Vertrauen ist ja so ein Nervthema, das Halsringelsen in die Welt setzen und es auch als Grund nehmen, ohne Helm zu reiten – weil sie ihrem Pferd soooo doll vertrauen. Da stolpert halt so ein Pferd auch niemals, das ist einfach lieb, weil es dem Reiter natürlich auch vertraut. Wie, so funktioniert das nicht? Boah, krass, das ist ja heftig. Da klappt mir ja glatt meine Wendy zu.

Also erst einmal: Vertrauen ist nicht, dass man ohne Halsring reitet. Vertrauen ist auch nicht, dass man sein Pferd neben dem Futter parken kann und dann weggeht. Vertrauen ist das, was wir meistens in unseren ersten Reitstunden spüren. Eher noch als Kind, nicht als Erwachsener, der einfach viel misstrauischer und damit ängstlicher an Dinge herangeht. Da hat man also seine ersten Reitstunden absolviert und irgendwie fühlt man sich dann auf dem Pferderücken wie ein König.

Erst recht, wenn das auch mal komplizierter wird, das Pferd gar bockt, oder irgendwelches Theater veranstaltet, das ein gewisses Können voraussetzt. Hat der Reiter das gemeistert, hat er Vertrauen. In sich und das Pferd. Es ist egal, ob er unterschiedliche Pferde reitet, er vertraut in sie alle. Das ist doch gar nicht bös gemeint, das sind kleinere Reibereien, die nie ernsthaft schaden. Ist ja auch ein bisschen lustig. Fortan geht das Reiterkind nun glücklich zu jeder Reitstunde und fragt auch mal nach den schwierigeren Pferden – ist stolz wie Bolle, wenn es die mal reiten darf und auch diesen Pferden wird vertraut.

Noch stärker wird das Vertrauen nach den ersten Stürzen, solange man sich niemals ernsthaft wehtut. Dann kommt nämlich der Glauben an die eigene Unbesiegbarkeit. Und das Vertrauen zum Pferd wächst weiter – zu jedem Pferd. Die wollen mir nicht wehtun. Man fällt halt schon mal runter, ist doch so, weiß doch jeder. Wer nicht fällt, der ist kein Reiter. Wissen wir doch. Außerdem steigen wir einfach wieder auf und sind dann wieder ganz sicher in unserem Sattel.

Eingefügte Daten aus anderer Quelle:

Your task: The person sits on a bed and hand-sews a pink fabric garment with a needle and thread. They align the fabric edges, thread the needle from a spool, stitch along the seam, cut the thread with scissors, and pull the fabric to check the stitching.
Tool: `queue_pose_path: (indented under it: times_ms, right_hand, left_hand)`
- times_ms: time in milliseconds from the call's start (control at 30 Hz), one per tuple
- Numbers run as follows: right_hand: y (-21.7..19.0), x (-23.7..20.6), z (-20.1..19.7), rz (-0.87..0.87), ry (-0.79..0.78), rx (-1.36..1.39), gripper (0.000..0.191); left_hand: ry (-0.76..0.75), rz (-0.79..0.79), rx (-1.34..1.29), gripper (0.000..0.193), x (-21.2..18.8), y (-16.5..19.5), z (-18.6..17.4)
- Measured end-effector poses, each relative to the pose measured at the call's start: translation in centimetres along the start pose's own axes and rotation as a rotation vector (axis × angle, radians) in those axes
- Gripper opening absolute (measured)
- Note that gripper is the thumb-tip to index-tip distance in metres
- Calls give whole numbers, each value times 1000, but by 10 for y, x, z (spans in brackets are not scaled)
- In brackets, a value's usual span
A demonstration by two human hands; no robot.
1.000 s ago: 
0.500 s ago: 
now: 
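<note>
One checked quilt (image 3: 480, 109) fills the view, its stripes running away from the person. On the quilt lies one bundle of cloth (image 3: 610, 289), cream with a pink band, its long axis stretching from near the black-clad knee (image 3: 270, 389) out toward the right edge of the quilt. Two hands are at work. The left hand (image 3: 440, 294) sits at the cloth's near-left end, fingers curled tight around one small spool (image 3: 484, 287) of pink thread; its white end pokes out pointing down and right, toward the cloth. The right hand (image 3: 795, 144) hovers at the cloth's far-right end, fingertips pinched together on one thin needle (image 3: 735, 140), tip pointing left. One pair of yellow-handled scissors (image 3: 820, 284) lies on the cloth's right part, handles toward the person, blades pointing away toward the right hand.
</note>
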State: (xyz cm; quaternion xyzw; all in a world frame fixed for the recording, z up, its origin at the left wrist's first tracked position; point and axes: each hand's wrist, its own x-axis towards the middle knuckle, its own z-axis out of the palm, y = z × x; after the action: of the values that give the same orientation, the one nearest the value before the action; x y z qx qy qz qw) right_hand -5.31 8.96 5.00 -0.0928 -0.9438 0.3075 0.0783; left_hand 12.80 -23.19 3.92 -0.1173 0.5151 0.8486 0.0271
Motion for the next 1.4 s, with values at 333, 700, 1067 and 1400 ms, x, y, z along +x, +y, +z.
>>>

Dieses Vertrauen hört schlagartig auf, wenn der erste schmerzhafte Sturz kommt. Wenn wir nicht mehr in den Sattel steigen können, diesen sicheren Hort des absoluten Vertrauens, aus dem wir gerade schmerzhaft katapultiert wurden. Es ist plötzlich ein Schleudersitz voller Zweifel. Und wir bekommen das erste Mal Angst. Da geht also das vielgepriesene Vertrauen hin. Ja, Shit, was hilft nun? Wie bekommt denn so ein Reiter das Vertrauen wieder?

Halsring kaufen und Augen zu? Bodenarbeit – hilft ja immer? Nein, er muss sich schon selbst helfen. Denn es ist ja auch die Frage, ob er Pferden wieder vertrauen möchte. Möchte er das (auch unbewusst) vielleicht gar nicht, wird er für sein Leben lang ein Angstreiter bleiben. Einer ohne Vertrauen.
Falls er es möchte, ist es trotzdem nicht einfach. Denn so ein Pferd kann einem ja nicht in die Hand versprechen: „Du, das mache ich nie wieder.“
Dann liegt ein steiniger Weg vor dem Reiter – manche lernen es mit fremden Pferden, manche mit ihrem eigenen Pferd, manche mit einem guten Reitlehrer, manche mit guten Freunden.

Allerdings wird man diese Leute, die wissen, dass man seinem Pferd niemals 100% vertrauen kann, auch eher selten dabei gesehen, wie sie im Wallakleid über den frisch gepflügten Acker galoppieren, die Hände zum Sonnengruß gereckt und dabei Lapaloma pfeifen. Und wisst ihr was? Das ist verdammt gut so. Muss ja nicht jeder völlig ignorant und sorglos sein. Manchmal ist es nämlich ganz gut, wenn jemand einfach mal zwei Sekunden an die Sicherheit denkt. Auch an die seiner Mitmenschen.

Foto: Warte immer noch darauf, dass der mal irgendwen verliert. Klappt nicht.